The National Labor Relations Board (NLRB), in a recent Advice Memorandum (NLRB Case No. 13-CA-157467), has effectively ended the closely-watched enforcement action against Northwestern University on whether certain intercollegiate student-athletes are statutory employees for purposes of the National Labor Relations Act.

The NLRB had declined in August 2015 to assert jurisdiction over a representation petition filed by the College Athletes Players Association to represent the grant-in-aid scholarship student-athletes at Northwestern, Northwestern University, 362 NLRB No. 67 (2015). In that decision, the NLRB, while assuming without deciding that scholarship student-athletes were statutory employees, determined that asserting jurisdiction over the student-athletes “would not promote stability in labor relations.” The decision, in large part, was based on the fact that “of the roughly 125 colleges and universities that participate in FBS football, all but 17 are state-run institutions.” By statute, the NLRB does not have jurisdiction over government entities. The NLRB also noted that “Northwestern is the only private school that is a member of the Big Ten” athletic conference.

The NLRB might decide differently if those “stability of labor relations” considerations are not present in an unfair labor practice case at a private college or university where considerations of collective bargaining and a possible competitive imbalance with public institutions playing in the same league may not be present.

Still an open question, however, is whether the University had engaged in unfair labor practices for policies that restricted student-athlete social media postings. An October 2016 memorandum by the Division of Advice of the Office of the General Counsel – the NLRB’s prosecutorial arm – recommended that the General Counsel not issue an unfair labor practice complaint against Northwestern University or the NCAA over the restrictions, which, it was argued, interfered with the ability of student-athletes to communicate regarding safety concerns and other issues relevant to collective bargaining. The recommendation was based on several factors: the policies had been revised and the revisions communicated to the players, the University had no history of prior similar unfair labor practices, and there was no likelihood of repetition of the rules.

However, as the NLRB again did not decide if scholarship student-athletes are statutory employees subject to its jurisdiction, the question remains whether the NLRB might find grant-in-aid scholarship students-athletes to be statutory employees and assert jurisdiction over them in another unfair labor practice case.

In the Advice Memorandum, the Division also “assume[d], for purposes of this memorandum, that Northwestern’s scholarship football players are statutory employees.”

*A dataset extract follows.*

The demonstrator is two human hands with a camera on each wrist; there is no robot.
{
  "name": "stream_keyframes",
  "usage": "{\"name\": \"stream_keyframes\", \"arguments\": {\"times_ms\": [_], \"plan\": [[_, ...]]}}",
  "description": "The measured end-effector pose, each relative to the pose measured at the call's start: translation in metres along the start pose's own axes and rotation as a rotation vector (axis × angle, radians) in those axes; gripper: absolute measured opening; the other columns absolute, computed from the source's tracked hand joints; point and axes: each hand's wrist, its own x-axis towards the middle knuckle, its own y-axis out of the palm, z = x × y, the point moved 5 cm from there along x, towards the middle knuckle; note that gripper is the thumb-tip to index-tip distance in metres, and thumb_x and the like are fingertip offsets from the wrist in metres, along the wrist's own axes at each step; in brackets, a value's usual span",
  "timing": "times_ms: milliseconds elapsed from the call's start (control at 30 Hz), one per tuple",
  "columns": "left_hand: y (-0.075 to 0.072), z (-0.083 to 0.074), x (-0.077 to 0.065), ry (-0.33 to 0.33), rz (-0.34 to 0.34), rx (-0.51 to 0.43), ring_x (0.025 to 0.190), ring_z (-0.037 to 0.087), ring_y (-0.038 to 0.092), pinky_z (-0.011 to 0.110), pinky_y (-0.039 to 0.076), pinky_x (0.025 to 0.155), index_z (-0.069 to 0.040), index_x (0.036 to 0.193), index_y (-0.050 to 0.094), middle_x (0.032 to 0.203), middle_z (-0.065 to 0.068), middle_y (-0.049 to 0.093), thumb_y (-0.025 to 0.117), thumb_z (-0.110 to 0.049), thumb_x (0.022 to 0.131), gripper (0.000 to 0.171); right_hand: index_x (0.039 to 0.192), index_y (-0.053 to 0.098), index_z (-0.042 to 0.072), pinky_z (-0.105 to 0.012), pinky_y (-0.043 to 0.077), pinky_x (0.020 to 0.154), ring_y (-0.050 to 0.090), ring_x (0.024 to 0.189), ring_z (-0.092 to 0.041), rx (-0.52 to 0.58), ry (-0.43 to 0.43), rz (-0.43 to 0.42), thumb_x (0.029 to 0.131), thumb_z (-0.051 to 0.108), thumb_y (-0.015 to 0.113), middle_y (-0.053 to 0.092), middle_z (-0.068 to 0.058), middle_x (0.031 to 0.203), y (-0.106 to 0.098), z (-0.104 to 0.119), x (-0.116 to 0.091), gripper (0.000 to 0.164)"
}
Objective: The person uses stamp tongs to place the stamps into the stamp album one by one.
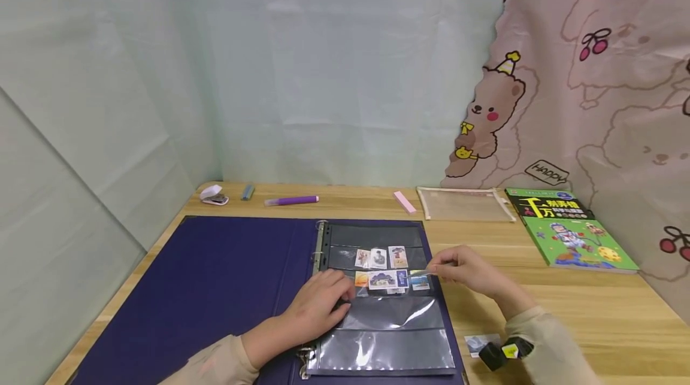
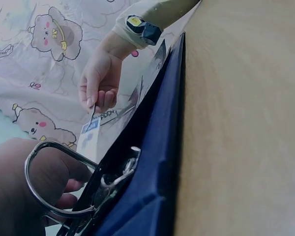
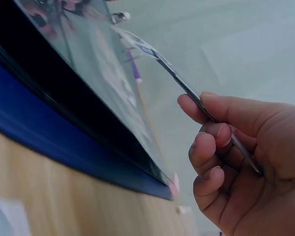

It is not currently clear whether the October 2016 memorandum will affect how the NLRB might approach a future petition for representation of intercollegiate student-athletes. In an unfair labor practice case, the allegations and, more importantly, any remedy are typically limited to one employer. In another unfair labor practice case involving a private college or university, perhaps one that has not revised allegedly unlawful policies or has taken disciplinary action against a scholarship student-athlete allegedly in retaliation for the player having engaged in protected concerted activity under Sec. 7 of the NLRA (such as advocating for player safety measures), the NLRB may determine that any remedy would not have a negative impact on the “stability of labor relations” because there may not be a spillover effect to the competitive playing field.

The chief consideration relied upon by the NLRB in not asserting jurisdiction in Northwestern Univ. would be absent, and NLRB may feel free to consider the fundamental question whether scholarship-athletes are statutory employees and decide to assert jurisdiction. (The NLRB may also consider doing so in a representation case in which all the members of the league are private institutions, such as the Big East conference in basketball.)

The General Counsel of the NLRB is the office that decides which unfair labor practice cases to litigate. There is no indication the General Counsel has decided that scholarship student-athletes are not statutory employees.

In fact, by referring the Northwestern case to the Division of Advice, it might suggest that whether a scholarship student-athlete is an employee is very much in play for the General Counsel.

In a different case—at Northwestern or another private college or university—the General Counsel may decide to issue an unfair labor practice complaint and urge the NLRB to decide the core issue. The NLRB, for its part and recognizing that less than 7% of private sector employees are represented by a labor union, may be receptive. Until the NLRB decides that scholarship student-athletes at private institutions are not statutory employees, the possibility that it may do so in an appropriate case remains.